## Try it
Nothing goes in the answer except the line that contains "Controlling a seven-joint" and the lines after it to the end of the material below, unchanged.
[Start of Attachment]
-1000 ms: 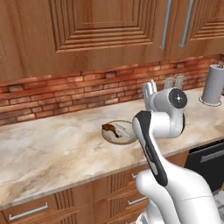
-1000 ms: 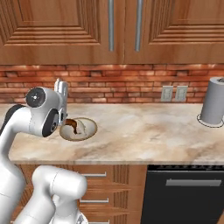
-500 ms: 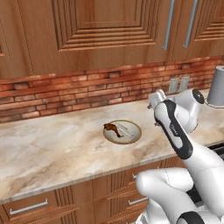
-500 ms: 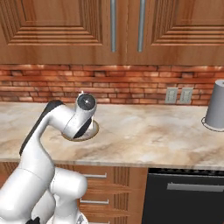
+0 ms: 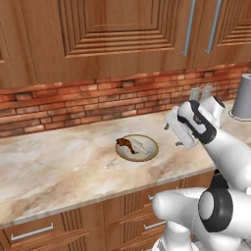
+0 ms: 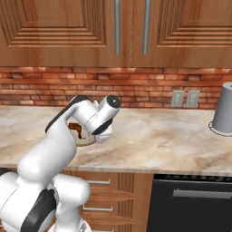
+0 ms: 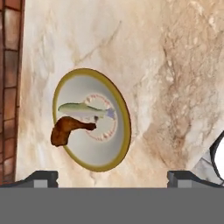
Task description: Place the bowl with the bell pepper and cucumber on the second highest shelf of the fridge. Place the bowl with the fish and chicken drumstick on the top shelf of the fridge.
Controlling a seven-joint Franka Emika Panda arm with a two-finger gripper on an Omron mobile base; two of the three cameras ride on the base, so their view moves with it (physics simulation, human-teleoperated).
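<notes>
A shallow white bowl with a yellow rim (image 5: 145,149) sits on the marble counter near the brick wall. It holds a grey fish (image 7: 85,111) and a brown chicken drumstick (image 7: 65,130). My gripper (image 5: 173,134) hovers just to the right of the bowl, a little above the counter, and is tilted toward it. In the hand view the bowl (image 7: 111,151) lies ahead, between and beyond the two fingertips (image 7: 42,176), which stand wide apart. The gripper (image 7: 113,178) is open and holds nothing. In the right base view my arm covers most of the bowl (image 6: 78,140).
A grey cylinder (image 5: 242,95) stands at the counter's far right, also in the right base view (image 6: 224,108). Wall outlets (image 6: 185,98) are set in the brick. Wooden cabinets hang overhead, drawers lie below the counter edge, and a dark appliance front (image 6: 195,204) is at lower right.
My arm has stretched forward and the hand has dropped from high above the counter to just right of the bowl. The bowl has not moved.
</notes>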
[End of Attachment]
## Output of the task
Controlling a seven-joint Franka Emika Panda arm with a two-finger gripper on an Omron mobile base; two of the three cameras ride on the base, so their view moves with it (physics simulation, human-teleoperated).
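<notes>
A shallow white bowl with a yellow rim (image 5: 145,149) sits on the marble counter near the brick wall. It holds a grey fish (image 7: 85,111) and a brown chicken drumstick (image 7: 65,130). My gripper (image 5: 173,134) hovers just to the right of the bowl, a little above the counter, and is tilted toward it. In the hand view the bowl (image 7: 111,151) lies ahead, between and beyond the two fingertips (image 7: 42,176), which stand wide apart. The gripper (image 7: 113,178) is open and holds nothing. In the right base view my arm covers most of the bowl (image 6: 78,140).
A grey cylinder (image 5: 242,95) stands at the counter's far right, also in the right base view (image 6: 224,108). Wall outlets (image 6: 185,98) are set in the brick. Wooden cabinets hang overhead, drawers lie below the counter edge, and a dark appliance front (image 6: 195,204) is at lower right.
My arm has stretched forward and the hand has dropped from high above the counter to just right of the bowl. The bowl has not moved.
</notes>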

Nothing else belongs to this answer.